Pansy shifted the broom, its tail still neatly bound and wrapped in brown paper, from one hand to the other and gave him a catlike grin. “Darling, I’ve mastered riding everything else,” she said, stroking the handle of the broom suggestively. Predictably, her salacious response made him completely unwilling to press the topic.
The poor darling really was a bit repressed, for all his supposed sexual prowess.
Draco rolled his eyes and looked at his watch. “You’re here early,” he said tersely. It was more than just knowing she was still coming in at unbelievably early hours and leaving late, it was the fact that she had caught him coming in early, and he wasn’t quite ready to admit he was hiding from his wife and the wee Malfoy that was already causing a fuss.
The thought of a tiny, fuss-causing Malfoy, though, was really a prideful one.
“Good heavens!” Pansy exclaimed, looking around. “You don’t say!” She wasn’t about to address her work hours… again… with this one. “And here I thought I had strayed into fashionable tardiness.” She smirked and ran a finger over his collar. “You’re early as well, love. And no tie, to boot. Going casual, are we?”

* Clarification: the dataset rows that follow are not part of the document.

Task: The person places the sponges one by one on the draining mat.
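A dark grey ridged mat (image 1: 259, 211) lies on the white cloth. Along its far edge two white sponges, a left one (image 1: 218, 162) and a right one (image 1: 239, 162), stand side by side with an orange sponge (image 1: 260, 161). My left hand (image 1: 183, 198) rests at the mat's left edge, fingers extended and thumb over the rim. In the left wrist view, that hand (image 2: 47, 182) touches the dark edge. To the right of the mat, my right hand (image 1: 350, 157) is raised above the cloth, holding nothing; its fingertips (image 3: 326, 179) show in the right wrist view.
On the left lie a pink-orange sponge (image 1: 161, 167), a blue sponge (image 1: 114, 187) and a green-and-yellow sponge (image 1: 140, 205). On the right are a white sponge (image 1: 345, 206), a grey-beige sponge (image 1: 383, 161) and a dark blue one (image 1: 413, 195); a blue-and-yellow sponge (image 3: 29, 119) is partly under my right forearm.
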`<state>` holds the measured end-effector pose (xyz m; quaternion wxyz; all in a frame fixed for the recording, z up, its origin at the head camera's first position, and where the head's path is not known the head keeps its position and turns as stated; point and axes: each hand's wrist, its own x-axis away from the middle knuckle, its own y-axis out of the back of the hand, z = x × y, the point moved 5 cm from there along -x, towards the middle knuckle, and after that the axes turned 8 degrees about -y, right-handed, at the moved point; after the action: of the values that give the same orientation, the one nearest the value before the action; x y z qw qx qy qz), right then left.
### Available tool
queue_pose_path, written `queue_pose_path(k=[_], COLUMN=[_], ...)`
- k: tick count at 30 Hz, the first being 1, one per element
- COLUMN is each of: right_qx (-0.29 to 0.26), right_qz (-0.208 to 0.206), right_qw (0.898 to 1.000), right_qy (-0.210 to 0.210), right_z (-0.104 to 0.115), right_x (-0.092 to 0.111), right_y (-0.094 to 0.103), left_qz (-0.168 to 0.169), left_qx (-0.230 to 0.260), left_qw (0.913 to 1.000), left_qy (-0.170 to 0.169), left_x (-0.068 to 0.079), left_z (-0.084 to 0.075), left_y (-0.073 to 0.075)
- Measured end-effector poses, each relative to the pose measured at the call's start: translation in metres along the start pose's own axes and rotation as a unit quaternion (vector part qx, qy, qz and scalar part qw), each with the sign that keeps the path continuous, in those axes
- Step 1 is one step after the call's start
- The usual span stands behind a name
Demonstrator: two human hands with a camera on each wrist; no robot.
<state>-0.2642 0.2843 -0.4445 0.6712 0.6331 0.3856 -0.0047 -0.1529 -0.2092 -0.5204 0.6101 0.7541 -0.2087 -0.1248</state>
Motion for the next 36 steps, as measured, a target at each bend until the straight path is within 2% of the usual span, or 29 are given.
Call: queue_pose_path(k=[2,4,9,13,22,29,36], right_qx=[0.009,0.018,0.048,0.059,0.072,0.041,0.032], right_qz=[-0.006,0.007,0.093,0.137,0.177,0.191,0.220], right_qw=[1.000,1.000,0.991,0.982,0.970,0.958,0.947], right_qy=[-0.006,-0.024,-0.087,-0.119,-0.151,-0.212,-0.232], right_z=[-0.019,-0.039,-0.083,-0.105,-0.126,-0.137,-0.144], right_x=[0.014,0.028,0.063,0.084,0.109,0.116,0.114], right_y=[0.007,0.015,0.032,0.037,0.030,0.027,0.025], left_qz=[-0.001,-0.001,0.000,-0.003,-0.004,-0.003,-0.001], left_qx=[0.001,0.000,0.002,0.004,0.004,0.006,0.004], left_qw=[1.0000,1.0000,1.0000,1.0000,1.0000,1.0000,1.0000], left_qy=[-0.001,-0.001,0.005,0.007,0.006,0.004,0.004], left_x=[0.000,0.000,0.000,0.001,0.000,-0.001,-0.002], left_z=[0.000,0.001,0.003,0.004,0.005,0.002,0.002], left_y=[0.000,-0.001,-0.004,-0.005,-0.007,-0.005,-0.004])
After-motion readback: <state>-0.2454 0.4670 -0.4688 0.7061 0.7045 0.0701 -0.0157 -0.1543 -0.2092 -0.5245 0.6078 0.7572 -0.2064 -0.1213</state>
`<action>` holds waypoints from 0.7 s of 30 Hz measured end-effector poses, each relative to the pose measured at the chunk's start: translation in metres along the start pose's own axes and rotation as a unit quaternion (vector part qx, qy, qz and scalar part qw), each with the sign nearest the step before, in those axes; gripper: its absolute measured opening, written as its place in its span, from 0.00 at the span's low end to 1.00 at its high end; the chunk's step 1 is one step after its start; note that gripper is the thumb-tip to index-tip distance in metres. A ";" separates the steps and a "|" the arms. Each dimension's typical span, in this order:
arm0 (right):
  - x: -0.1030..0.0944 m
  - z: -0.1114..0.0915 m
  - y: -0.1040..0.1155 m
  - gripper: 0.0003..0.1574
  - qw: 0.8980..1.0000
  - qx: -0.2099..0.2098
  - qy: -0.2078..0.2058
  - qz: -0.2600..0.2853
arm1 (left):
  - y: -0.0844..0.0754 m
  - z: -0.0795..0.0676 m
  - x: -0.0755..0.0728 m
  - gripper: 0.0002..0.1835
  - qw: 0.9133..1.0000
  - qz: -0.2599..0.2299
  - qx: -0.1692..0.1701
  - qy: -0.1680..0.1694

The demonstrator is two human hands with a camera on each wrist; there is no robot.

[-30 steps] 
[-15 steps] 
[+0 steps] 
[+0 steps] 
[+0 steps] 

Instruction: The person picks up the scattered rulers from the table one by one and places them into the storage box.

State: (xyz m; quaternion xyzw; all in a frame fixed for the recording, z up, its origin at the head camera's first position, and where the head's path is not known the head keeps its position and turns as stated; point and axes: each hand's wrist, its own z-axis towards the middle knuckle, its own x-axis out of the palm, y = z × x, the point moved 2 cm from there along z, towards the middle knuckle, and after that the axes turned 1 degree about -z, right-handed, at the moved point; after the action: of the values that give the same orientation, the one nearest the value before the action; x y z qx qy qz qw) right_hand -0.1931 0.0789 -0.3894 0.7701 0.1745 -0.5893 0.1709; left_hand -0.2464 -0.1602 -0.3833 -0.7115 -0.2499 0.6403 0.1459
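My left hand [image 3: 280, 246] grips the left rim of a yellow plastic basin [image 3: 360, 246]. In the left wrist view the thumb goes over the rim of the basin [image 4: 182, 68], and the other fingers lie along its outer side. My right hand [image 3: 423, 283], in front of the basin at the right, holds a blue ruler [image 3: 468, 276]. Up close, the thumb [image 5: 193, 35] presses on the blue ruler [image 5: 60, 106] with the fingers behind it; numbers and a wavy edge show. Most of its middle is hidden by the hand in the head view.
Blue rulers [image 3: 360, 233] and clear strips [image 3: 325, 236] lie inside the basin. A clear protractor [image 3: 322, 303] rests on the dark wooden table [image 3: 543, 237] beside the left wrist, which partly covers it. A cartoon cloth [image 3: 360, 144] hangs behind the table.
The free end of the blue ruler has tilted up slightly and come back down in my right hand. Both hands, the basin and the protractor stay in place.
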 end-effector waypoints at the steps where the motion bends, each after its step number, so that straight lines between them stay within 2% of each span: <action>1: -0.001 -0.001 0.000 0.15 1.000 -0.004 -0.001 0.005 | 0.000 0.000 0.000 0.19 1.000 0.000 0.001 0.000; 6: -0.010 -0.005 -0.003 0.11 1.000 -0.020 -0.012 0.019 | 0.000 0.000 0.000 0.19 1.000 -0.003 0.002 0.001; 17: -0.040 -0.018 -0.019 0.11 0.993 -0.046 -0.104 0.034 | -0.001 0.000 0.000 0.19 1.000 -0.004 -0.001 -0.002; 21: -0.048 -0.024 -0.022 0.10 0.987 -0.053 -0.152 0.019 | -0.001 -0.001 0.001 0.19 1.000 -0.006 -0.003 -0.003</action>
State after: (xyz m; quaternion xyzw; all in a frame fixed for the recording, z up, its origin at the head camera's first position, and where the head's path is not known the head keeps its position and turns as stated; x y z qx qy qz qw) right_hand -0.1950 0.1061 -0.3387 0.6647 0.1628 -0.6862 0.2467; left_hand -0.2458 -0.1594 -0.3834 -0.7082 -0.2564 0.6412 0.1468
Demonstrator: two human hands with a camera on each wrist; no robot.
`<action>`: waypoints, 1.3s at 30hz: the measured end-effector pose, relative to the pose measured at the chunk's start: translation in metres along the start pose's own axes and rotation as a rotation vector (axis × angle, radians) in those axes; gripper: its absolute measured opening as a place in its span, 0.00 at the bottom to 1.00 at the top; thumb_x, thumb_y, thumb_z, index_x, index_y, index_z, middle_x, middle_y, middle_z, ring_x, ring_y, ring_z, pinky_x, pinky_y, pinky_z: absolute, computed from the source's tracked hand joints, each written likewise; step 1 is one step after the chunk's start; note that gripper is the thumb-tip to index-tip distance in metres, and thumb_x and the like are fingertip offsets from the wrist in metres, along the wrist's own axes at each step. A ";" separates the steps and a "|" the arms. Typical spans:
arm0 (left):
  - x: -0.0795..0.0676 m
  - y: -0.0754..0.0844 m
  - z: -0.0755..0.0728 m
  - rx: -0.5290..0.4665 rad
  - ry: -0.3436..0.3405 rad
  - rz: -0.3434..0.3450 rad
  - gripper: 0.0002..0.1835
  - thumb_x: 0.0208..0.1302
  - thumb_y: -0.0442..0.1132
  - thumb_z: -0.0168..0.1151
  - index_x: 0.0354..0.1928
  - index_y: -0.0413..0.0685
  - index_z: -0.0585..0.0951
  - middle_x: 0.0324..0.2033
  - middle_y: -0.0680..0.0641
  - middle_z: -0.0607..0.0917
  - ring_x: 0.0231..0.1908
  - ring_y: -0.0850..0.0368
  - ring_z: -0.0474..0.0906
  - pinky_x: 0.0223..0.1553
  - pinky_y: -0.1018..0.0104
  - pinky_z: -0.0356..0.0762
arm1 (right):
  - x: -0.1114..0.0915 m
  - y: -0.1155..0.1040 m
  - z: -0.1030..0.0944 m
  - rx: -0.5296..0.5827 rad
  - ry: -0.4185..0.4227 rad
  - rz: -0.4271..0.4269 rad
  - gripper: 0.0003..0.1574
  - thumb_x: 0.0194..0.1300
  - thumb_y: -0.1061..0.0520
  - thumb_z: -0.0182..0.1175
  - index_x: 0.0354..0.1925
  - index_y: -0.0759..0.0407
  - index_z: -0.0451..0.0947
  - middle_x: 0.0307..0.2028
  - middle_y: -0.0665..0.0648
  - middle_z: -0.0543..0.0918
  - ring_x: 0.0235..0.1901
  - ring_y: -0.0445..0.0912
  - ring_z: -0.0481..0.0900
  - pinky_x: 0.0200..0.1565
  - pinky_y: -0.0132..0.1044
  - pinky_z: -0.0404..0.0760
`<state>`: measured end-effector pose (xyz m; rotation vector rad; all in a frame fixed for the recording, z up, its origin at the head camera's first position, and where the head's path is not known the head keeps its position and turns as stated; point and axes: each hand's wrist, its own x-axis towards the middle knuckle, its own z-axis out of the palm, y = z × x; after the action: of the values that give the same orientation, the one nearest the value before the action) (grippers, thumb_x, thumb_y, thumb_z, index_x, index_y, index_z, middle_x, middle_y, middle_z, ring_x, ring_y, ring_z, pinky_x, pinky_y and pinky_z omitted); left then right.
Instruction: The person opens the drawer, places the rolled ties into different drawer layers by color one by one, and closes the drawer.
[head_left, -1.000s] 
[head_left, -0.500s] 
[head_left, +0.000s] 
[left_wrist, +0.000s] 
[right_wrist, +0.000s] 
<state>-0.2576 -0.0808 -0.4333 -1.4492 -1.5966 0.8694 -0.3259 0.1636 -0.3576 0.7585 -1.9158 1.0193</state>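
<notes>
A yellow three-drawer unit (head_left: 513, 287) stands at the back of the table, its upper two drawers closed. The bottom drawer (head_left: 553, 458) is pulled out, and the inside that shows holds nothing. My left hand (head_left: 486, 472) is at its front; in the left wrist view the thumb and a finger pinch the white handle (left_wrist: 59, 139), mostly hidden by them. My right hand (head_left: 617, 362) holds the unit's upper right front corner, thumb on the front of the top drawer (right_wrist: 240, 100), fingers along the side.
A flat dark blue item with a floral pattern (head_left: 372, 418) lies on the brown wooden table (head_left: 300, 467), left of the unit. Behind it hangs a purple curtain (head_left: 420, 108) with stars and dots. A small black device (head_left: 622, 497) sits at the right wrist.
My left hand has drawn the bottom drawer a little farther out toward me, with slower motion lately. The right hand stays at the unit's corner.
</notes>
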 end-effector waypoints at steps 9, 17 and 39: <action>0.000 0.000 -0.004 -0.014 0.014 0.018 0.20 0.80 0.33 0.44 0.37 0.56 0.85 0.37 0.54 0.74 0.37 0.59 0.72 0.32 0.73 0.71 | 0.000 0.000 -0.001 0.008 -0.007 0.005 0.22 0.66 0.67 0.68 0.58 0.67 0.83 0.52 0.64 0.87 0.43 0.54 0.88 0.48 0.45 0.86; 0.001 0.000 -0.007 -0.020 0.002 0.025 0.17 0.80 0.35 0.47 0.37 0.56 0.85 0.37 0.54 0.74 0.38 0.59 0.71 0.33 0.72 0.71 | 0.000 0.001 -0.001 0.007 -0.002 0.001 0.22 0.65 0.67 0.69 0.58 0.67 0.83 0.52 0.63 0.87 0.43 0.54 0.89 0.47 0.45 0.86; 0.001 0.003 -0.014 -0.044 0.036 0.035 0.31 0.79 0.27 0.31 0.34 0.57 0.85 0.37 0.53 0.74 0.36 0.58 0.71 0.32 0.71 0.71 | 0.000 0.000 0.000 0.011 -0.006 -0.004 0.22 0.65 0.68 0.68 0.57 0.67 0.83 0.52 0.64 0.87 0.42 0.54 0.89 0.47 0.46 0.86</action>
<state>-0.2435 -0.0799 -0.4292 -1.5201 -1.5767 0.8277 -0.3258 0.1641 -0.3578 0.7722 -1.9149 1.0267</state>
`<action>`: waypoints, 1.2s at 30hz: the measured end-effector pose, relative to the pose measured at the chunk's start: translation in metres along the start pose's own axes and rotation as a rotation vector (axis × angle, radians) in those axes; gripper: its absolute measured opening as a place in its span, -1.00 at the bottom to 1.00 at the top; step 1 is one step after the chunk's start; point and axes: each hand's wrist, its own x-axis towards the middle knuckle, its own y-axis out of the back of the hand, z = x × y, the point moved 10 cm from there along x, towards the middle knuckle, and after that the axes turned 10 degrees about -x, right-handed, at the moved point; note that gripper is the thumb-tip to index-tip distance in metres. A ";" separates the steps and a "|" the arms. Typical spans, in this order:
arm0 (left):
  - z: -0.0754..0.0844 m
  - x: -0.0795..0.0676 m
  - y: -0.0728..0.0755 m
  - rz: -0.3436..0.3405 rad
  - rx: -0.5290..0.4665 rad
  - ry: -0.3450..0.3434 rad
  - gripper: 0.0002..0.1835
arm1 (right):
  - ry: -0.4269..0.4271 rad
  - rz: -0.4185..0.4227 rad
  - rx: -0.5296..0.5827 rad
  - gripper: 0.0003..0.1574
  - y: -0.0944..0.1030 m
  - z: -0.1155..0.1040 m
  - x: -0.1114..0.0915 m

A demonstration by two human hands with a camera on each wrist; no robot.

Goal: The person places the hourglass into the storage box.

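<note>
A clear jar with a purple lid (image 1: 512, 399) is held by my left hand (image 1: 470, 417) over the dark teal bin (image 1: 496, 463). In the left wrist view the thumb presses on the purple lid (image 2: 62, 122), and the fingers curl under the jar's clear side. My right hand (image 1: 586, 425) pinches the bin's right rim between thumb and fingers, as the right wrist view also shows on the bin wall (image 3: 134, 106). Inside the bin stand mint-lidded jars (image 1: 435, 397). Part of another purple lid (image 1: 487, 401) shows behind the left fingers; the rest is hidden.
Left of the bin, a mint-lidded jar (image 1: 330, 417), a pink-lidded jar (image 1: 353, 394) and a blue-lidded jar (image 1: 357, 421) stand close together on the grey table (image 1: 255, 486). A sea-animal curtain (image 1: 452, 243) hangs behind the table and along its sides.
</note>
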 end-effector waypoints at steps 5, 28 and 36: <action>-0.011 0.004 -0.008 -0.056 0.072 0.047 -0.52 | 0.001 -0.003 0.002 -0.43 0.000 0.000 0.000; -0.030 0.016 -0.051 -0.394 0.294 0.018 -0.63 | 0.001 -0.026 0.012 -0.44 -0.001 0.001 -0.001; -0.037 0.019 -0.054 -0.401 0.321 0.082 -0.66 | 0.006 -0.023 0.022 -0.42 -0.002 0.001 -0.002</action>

Draco raised a hand to his throat and groaned. A tie had been one of the last things on his mind as he’d fled.
His wife, the mother of his unborn child, had been levitating things at his head.
Ties were of secondary concern to a man whose survival was endangered.
“Being the boss has its occasional advantages,” Draco said loftily, unbuttoning the top collar of his shirt in deference to her implication that it was improper. “You, after all, hardly seem to adhere to a dress code, and I could fire you for it.”
Pansy kept her eyes trained on his, her gaze bland as she pointed her wand at herself, muttered, something, then pulled her bra out of her blouse, dangling it before him. “See?” she said, rather enjoying the shade of purple his face was turning. “I was at least making an effort.”
Draco swallowed, narrowed his eyes, and slapped her hand away from his face. “Remind to properly thank my mother for making certain we were thrust into one another’s company as children,” he said through clenched teeth. “You’re a joy.”
He glowered at her for a moment before stomping his way toward his office and Pansy sagged against the wall, holding the broom to her chest.
She’d never been so glad in her life that her friend, her boss, her old housemate, was one of those blokes who didn’t want to listen, didn’t care to press for questions when he was annoyed.
She had the broom spirited away in a corner of her supply closet by the time others started arriving to work.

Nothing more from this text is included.